= Maurie Orodenker =

American journalist

Maurie Orodenker (né Maurice, or Morris, Harry Orodenker; 21 December 1908, Philadelphia – 8 October 1993, Philadelphia) was an American journalist, music critic and advertising agency executive. In the 1940s, when working as a record reviewer on Billboard magazine, he was one of the first to use the term "rock and roll" to describe upbeat blues and swing music of the type which soon afterwards became known as "rhythm and blues".

==Life and career==
Born and raised in Philadelphia, he graduated from Franklin and Marshall College and received a master's degree in criminology from the University of Pennsylvania. Based in Philadelphia, he was working for Billboard by the late 1930s, a period when he was credited with being, with Joe Csida (né Joseph George Csida; 1912–1996), the first to seek to measure the popularity of songs on the basis of jukebox plays as an alternative to sheet music sales. In 1942, in one of his regular record review columns, he described Sister Rosetta Tharpe's vocals on Lucky Millinder's "Rock Me" as "rock-and-roll spiritual singing", one of the first recorded uses of the phrase to describe a style of music, and he continued to use the term regularly in reviews over the next few years, several years before its popularisation by Alan Freed and others. In 1945, for instance, he described Erskine Hawkins' version of "Caldonia" as "right rhythmic rock and roll music", a phrase precisely repeated in his 1946 review of "Sugar Lump" by Joe Liggins.

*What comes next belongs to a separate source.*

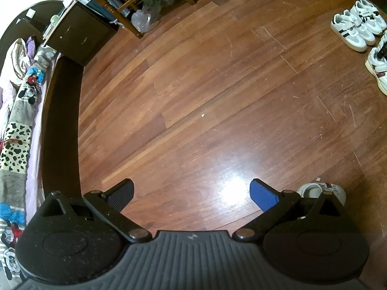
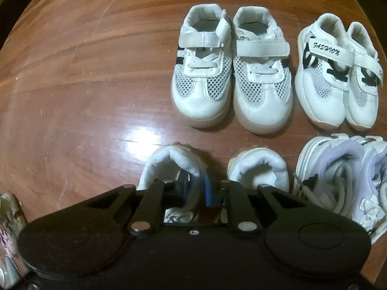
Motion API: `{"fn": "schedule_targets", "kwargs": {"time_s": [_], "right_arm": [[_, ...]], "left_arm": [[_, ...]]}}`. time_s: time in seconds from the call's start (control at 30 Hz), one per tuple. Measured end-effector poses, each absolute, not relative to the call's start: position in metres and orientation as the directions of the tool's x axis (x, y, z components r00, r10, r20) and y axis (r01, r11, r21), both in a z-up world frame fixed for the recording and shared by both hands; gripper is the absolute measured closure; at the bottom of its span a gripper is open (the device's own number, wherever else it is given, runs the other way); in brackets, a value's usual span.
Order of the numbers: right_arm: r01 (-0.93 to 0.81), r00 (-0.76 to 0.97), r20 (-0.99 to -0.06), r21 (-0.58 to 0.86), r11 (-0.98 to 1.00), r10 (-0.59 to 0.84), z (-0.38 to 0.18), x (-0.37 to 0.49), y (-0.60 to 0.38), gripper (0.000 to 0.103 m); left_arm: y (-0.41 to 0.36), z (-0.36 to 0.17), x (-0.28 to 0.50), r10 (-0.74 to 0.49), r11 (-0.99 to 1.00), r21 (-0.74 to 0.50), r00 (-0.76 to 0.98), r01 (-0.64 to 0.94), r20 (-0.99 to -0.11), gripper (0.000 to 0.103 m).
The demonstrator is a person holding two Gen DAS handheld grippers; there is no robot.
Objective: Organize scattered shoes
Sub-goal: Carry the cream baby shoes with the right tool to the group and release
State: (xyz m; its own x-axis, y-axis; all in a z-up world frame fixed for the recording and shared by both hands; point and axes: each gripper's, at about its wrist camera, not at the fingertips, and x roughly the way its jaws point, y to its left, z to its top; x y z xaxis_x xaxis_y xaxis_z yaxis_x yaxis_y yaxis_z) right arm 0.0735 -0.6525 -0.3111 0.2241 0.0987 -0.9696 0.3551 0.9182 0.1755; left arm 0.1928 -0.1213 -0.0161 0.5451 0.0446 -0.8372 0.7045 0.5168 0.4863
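In the right wrist view my right gripper (image 2: 196, 186) is shut on the collar of a white shoe (image 2: 169, 164), beside its mate (image 2: 258, 166). Beyond them stand a white mesh pair (image 2: 232, 79) and a white "FASHION" pair (image 2: 338, 77). A lavender-white pair (image 2: 343, 176) sits to the right. In the left wrist view my left gripper (image 1: 192, 193) is open and empty above bare floor. White pairs (image 1: 355, 26) sit far right, and one beige shoe (image 1: 321, 189) lies behind the right finger.
Wooden floor (image 1: 205, 84). A bed with patterned bedding (image 1: 17, 120) and dark frame runs along the left. A dark cabinet (image 1: 77, 33), a wooden chair (image 1: 135, 2) and a plastic bag (image 1: 145, 17) stand at the back.
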Motion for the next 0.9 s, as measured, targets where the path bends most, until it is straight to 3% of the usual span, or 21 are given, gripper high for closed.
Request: {"fn": "schedule_targets", "kwargs": {"time_s": [0.07,0.23,0.3,0.4,0.57,0.73,0.9], "right_arm": [[0.366,0.224,-0.971,0.161,0.917,0.081,-0.311,0.072,-0.652,0.083],[0.353,0.253,-0.967,0.119,0.928,0.028,-0.314,0.062,-0.643,0.083],[0.303,0.235,-0.971,0.040,0.952,-0.034,-0.313,0.066,-0.630,0.091],[0.209,0.212,-0.968,-0.089,0.974,-0.134,-0.314,0.072,-0.613,0.093],[0.200,0.219,-0.964,-0.108,0.974,-0.152,-0.310,0.074,-0.619,0.093],[0.238,0.226,-0.965,-0.081,0.968,-0.136,-0.311,0.079,-0.616,0.089],[0.347,0.344,-0.929,-0.007,0.938,-0.135,-0.281,0.046,-0.622,0.079]], "left_arm": [[-0.120,-0.019,0.193,0.042,0.515,0.487,0.547,0.705,-0.836,0.001],[-0.120,-0.027,0.195,0.050,0.514,0.486,0.541,0.707,-0.840,0.001],[-0.121,-0.028,0.196,0.049,0.517,0.485,0.541,0.705,-0.840,0.000],[-0.120,-0.020,0.196,0.046,0.524,0.484,0.544,0.701,-0.838,0.000],[-0.117,-0.018,0.193,0.049,0.521,0.486,0.544,0.702,-0.837,0.000],[-0.117,-0.017,0.193,0.044,0.528,0.486,0.548,0.697,-0.835,0.000],[-0.113,-0.009,0.189,0.037,0.530,0.488,0.556,0.693,-0.830,0.001]]}}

He established his own advertising agency in 1952, and also continued to contribute regularly to Billboard well into the 1980s. In later life he became noted as a collector of haggadot, books containing Passover stories read during the Seder meal, many of which he obtained from old bookstores and synagogues while traveling in Europe.

His surname derived from the Ukrainian city of Horodenka. He died at the age of 84 at Thomas Jefferson University Hospital in Philadelphia, survived by his wife Edith, daughter Harriet, and son Jerry.